- TASK PROMPT: Whenever a line in this data holds the word "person", report that line in full.

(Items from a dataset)

'''

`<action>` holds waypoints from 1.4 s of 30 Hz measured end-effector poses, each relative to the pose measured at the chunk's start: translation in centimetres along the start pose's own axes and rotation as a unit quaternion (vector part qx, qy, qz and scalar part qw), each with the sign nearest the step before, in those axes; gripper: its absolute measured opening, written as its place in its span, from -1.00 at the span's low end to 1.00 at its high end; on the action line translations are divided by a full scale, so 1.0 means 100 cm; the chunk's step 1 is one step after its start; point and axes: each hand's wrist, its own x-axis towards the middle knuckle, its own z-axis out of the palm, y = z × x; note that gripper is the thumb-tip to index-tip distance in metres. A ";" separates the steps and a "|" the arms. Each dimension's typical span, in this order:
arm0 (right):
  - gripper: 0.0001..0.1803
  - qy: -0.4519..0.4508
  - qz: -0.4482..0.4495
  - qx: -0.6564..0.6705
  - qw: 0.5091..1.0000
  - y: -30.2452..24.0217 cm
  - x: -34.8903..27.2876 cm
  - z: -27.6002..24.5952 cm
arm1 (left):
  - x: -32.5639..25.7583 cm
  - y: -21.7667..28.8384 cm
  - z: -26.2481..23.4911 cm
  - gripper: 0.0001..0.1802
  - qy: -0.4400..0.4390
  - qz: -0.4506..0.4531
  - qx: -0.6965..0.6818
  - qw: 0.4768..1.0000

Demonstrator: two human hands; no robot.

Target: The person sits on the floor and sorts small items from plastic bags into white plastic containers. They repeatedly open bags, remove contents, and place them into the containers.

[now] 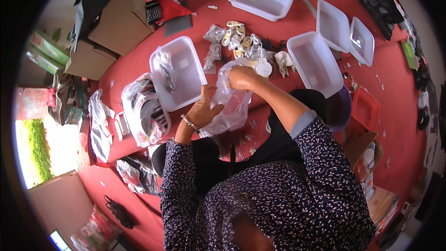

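Observation:
A clear plastic bag hangs in front of my lap. Its upper part is gripped by my right hand, whose fingers are curled and partly hidden by the plastic. At the bag's left side is my left hand, thumb and fingers apart; whether it touches the plastic I cannot tell. Just beyond the right hand lie a round white piece and a pile of coiled white cables with yellowish wraps. Small clear packets lie left of the pile.
To the left, a white bin holds a clear bag, beside a bin crammed with bagged things. More white bins stand at the far middle and right. Cardboard boxes are at far left; a red basket sits right.

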 end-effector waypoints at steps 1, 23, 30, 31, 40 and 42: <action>-0.67 -0.041 0.004 -0.010 0.999 -0.003 -0.002 -0.001 | 0.002 0.000 0.004 -0.36 0.034 0.051 0.020 0.998; -0.78 0.254 0.096 0.022 0.962 0.114 0.101 -0.003 | 0.027 -0.002 0.038 -0.74 -0.115 -0.104 0.237 0.959; -0.34 0.168 0.004 -0.120 0.978 0.103 0.135 0.025 | 0.028 0.002 0.036 -0.76 -0.138 -0.082 0.244 0.956; -0.36 0.151 0.019 -0.137 0.979 0.099 0.139 0.030 | 0.026 -0.004 0.038 -0.78 -0.122 -0.064 0.236 0.962; -0.65 0.103 -0.012 -0.212 0.972 0.104 0.157 0.028 | 0.029 -0.007 0.036 -0.79 -0.125 -0.060 0.236 0.962; -0.79 0.136 -0.075 -0.236 0.959 0.107 0.153 0.024 | 0.029 -0.006 0.036 -0.79 -0.124 -0.063 0.238 0.961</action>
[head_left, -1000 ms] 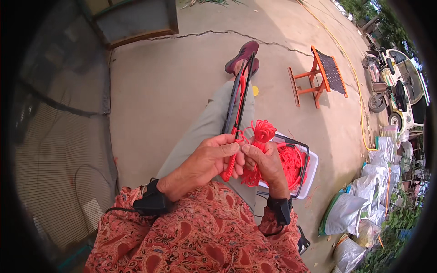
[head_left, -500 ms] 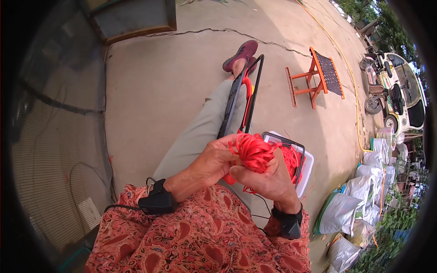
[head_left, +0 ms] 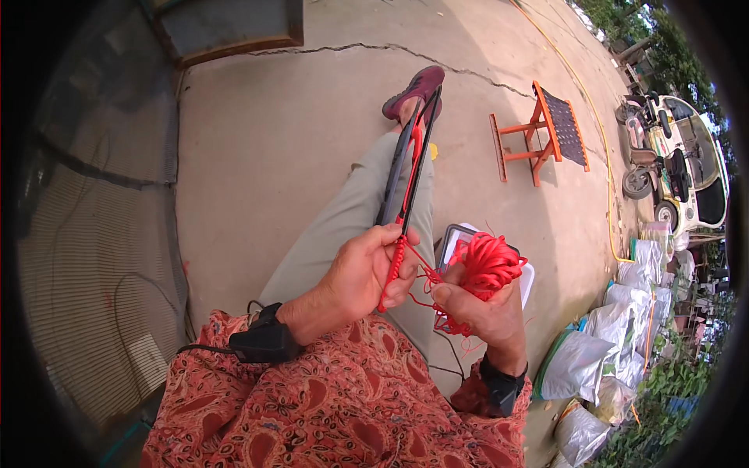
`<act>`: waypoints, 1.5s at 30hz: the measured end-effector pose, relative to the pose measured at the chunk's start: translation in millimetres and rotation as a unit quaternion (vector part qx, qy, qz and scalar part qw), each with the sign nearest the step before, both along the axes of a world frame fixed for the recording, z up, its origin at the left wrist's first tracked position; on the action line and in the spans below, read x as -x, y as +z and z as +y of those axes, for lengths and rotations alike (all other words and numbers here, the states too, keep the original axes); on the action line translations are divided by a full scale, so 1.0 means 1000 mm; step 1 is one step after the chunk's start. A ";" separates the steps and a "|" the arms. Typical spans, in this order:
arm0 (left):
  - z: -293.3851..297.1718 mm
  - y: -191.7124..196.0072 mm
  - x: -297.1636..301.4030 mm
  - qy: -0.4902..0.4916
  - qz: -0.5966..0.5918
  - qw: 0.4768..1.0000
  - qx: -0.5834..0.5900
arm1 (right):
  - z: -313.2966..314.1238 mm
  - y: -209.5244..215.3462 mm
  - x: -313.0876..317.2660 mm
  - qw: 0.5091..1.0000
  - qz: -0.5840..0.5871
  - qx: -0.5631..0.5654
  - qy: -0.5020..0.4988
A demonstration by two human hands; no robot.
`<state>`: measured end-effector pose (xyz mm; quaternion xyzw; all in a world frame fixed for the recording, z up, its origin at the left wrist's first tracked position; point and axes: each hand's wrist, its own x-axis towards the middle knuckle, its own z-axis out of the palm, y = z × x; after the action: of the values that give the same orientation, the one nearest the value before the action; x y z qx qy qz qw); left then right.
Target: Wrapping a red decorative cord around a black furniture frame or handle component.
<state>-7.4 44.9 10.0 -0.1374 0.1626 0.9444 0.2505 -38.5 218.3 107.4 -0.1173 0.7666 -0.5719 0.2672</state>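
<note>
Since half a second ago the right hand (head_left: 485,312) has swung out to the right with its bundle of red cord (head_left: 488,264), so the two hands now sit a bit apart instead of bunched together over the lap. It's closed around that bundle, with thin strands running across to the left.

Left hand (head_left: 365,273) is pinched on the near end of the black frame (head_left: 406,168), right where a short run of red knotted wrapping (head_left: 392,269) sits. That frame is a long narrow loop lying along the outstretched leg, far end up by the maroon shoe (head_left: 413,90).

Progress-wise, I'd say it's early days: only the stretch under the left fingers looks covered in knots, plus a bit of red further up the middle, and most of the frame is bare black. Plenty of cord left in the bundle too.

Around it: white tray (head_left: 524,282) by the knee, orange stool (head_left: 546,129) on the concrete, filled white sacks (head_left: 581,363) off right.
</note>
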 end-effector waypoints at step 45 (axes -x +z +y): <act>-0.037 0.008 -0.008 0.050 0.126 0.887 0.442 | -0.023 -0.065 0.015 0.836 0.354 -0.300 0.294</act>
<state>1.0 8.0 18.0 -0.1221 0.5864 0.7953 0.0934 -53.7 195.7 42.8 -0.4457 0.8722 -0.1281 0.1555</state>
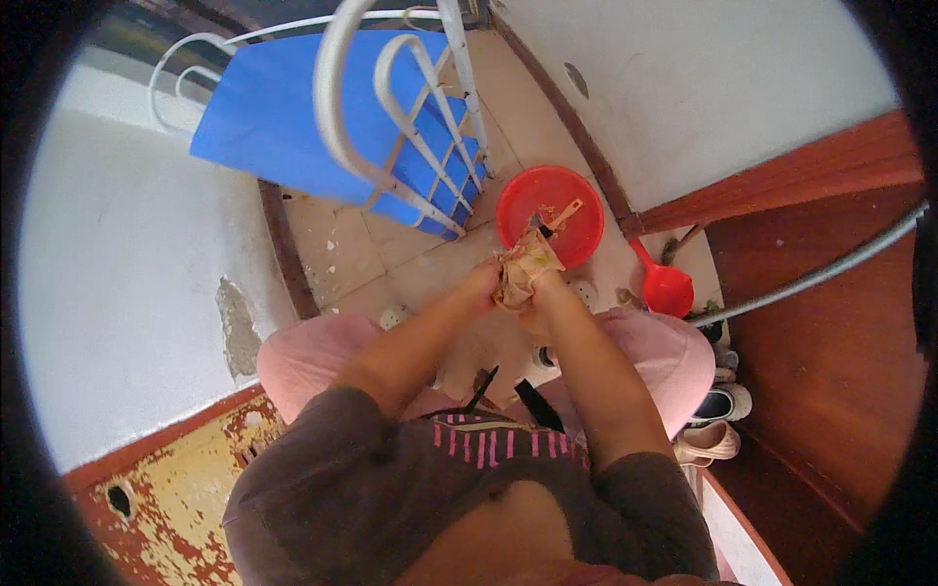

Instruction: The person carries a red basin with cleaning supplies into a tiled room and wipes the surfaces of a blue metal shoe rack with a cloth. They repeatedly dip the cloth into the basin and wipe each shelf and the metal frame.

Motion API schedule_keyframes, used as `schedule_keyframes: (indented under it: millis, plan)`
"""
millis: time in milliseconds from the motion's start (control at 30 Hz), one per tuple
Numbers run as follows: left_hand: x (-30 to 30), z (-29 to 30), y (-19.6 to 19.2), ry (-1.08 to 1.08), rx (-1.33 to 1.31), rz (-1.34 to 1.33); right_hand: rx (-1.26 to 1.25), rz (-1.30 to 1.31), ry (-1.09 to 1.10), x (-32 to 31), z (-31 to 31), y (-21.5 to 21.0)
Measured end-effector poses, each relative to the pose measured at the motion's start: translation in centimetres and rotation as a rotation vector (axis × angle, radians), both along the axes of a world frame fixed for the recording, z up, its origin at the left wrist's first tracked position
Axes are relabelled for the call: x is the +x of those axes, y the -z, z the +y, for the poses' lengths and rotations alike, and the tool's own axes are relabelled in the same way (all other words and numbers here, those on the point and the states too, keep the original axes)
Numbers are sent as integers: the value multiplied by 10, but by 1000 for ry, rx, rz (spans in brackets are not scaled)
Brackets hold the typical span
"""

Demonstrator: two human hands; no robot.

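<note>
1. The white wall (pixel 137 283) stands at the left, its plaster flaked near the bottom; another white wall (pixel 703 88) rises at the upper right.
2. A red-brown wooden panel (pixel 831 361) fills the right side, with a grey pipe (pixel 840 271) crossing in front of it.
3. The tiled floor (pixel 337 234) runs between the walls, spotted with pale specks at the left.
4. A rack (pixel 283 107) of white metal tubing with blue panels stands at the upper left.
5. A round red basin (pixel 582 239) sits on the floor beyond the hands, with brownish bits inside.
6. The tan, crumpled bundle (pixel 528 269) is between the two hands, between the knees, its far end over the basin's near edge.
7. The left grip (pixel 484 283) is closed on the bundle's left side.
8. The right grip (pixel 549 281) is closed on its right side; the fingers are partly hidden.
9. A red ladle (pixel 668 290) lies right of the basin, near the right knee.
10. A beige clog (pixel 708 445) rests by the panel, just beside a dark shoe (pixel 721 403) with a white edge.
11. A brush (pixel 567 213) with a wooden handle and dark head shows against the basin, beyond the bundle.
</note>
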State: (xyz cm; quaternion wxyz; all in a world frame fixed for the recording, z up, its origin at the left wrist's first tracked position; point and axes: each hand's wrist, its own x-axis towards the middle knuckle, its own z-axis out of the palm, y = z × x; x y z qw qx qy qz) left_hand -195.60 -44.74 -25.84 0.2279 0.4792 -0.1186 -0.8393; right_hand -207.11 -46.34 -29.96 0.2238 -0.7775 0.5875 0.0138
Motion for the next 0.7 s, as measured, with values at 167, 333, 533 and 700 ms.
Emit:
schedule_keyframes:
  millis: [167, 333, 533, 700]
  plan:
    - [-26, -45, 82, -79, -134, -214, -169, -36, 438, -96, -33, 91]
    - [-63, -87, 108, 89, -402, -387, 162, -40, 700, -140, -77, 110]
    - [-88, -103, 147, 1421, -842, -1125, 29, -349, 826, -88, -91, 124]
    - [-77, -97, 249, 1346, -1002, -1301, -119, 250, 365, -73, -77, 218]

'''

- SOLUTION FOR THIS TASK:
Target: The person sits on the floor and sorts small items from plastic bags into white plastic containers. They repeatedly open bags, remove contents, and place them into the containers.
Instruction: The person carries a red basin with cleaning supplies into a tiled room and wipes the surfaces of a blue metal shoe rack with a cloth. They repeatedly dip the cloth into the basin and wipe each shelf and the metal frame.

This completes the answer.